Reste la question suivante : Si Freud au départ n’est pas réceptif à l’art, c’est qu’il appartient, contrairement à Fliess, à un monde juif encore profondément enraciné dans la tradition. Or, le judaïsme repose sur un refus radical d’entrer en contact avec ce monde « autre », ce monde grouillant et impur, ce monde marqué par l’ambiguïté féminine avec les menstrues et les accouchements.

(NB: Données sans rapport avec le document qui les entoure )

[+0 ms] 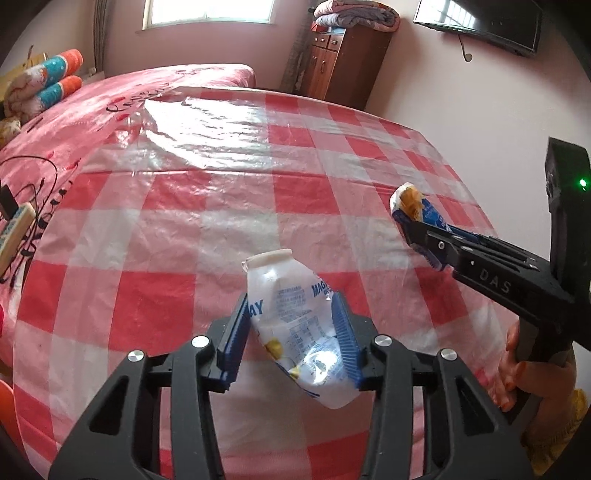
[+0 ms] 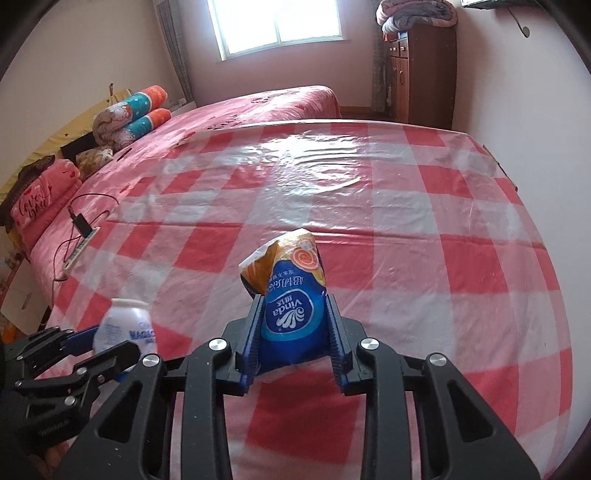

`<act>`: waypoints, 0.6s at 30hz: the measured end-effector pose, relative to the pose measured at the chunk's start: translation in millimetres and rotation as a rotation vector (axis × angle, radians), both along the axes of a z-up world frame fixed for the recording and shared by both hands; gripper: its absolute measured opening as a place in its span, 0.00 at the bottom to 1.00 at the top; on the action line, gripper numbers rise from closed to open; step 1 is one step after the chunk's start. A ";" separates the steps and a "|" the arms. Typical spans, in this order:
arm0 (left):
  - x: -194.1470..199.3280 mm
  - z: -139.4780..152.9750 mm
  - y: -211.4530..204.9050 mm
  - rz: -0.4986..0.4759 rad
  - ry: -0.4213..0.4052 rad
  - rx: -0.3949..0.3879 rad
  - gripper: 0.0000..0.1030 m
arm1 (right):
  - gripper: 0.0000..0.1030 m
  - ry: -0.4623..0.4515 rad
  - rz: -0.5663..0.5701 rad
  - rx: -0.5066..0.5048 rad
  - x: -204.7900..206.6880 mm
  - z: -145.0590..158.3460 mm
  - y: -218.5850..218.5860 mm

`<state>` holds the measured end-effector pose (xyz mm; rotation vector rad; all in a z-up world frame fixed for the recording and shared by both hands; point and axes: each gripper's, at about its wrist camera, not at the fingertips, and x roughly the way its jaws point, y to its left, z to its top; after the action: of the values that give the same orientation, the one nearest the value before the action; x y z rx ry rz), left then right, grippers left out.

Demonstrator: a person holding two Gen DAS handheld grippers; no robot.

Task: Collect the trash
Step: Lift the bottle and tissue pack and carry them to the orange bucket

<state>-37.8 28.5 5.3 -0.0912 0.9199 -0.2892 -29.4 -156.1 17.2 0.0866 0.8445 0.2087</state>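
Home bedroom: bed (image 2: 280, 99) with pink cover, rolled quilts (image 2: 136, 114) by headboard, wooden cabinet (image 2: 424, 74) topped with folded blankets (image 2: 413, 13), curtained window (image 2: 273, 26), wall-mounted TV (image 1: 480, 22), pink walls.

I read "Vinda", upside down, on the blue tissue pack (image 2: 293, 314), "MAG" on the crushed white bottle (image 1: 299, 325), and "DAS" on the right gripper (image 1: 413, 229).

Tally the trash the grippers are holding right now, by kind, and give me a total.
Crushed white plastic bottle, in the left gripper: 1
Blue tissue packet, in the right gripper: 1
Total: 2
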 end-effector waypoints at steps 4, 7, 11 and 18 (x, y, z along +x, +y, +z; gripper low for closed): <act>-8.7 0.1 9.4 0.000 0.007 -0.018 0.50 | 0.32 -0.009 -0.003 0.018 -15.2 3.4 3.1; -15.5 -1.1 10.2 -0.001 0.011 -0.006 0.62 | 0.32 -0.017 0.003 0.030 -27.2 6.2 6.1; -22.7 -2.3 6.7 0.004 0.020 0.006 0.74 | 0.32 -0.025 0.018 0.035 -38.9 10.0 10.1; -36.2 6.0 -2.9 -0.029 0.025 -0.021 0.80 | 0.32 -0.038 0.027 0.036 -57.9 14.0 10.3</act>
<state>-74.0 25.5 11.3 -0.1008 0.9435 -0.3248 -87.2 -145.8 31.2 0.1050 0.8046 0.2502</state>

            Telle est la raison pour laquelle il n’y avait pas d’art et d’artistes juifs – au sens des arts plastiques, poésie et musique ayant connu dans le monde juif les développements que l’on sait, ceci depuis l’époque biblique ‑ jusqu’à la fin du 19ème siècle, et non pour la prétendue interdiction de la représentation, laquelle n’a pas empêché l’Islam d’élaborer un art islamique raffiné  grâce à sa récupération de l’héritage grec. Ce sont ces thèmes que je me suis efforcé, avec mon épouse, de développer dans notre ouvrage Freud en Italie.



[1] Auteur avec Antonietta Haddad de l’ouvrage Freud en Italie, psychanalyse du voyage Ed. Albin Michel Paris 1994
[2] Les mots en italique ont été soulignés par moi G.H.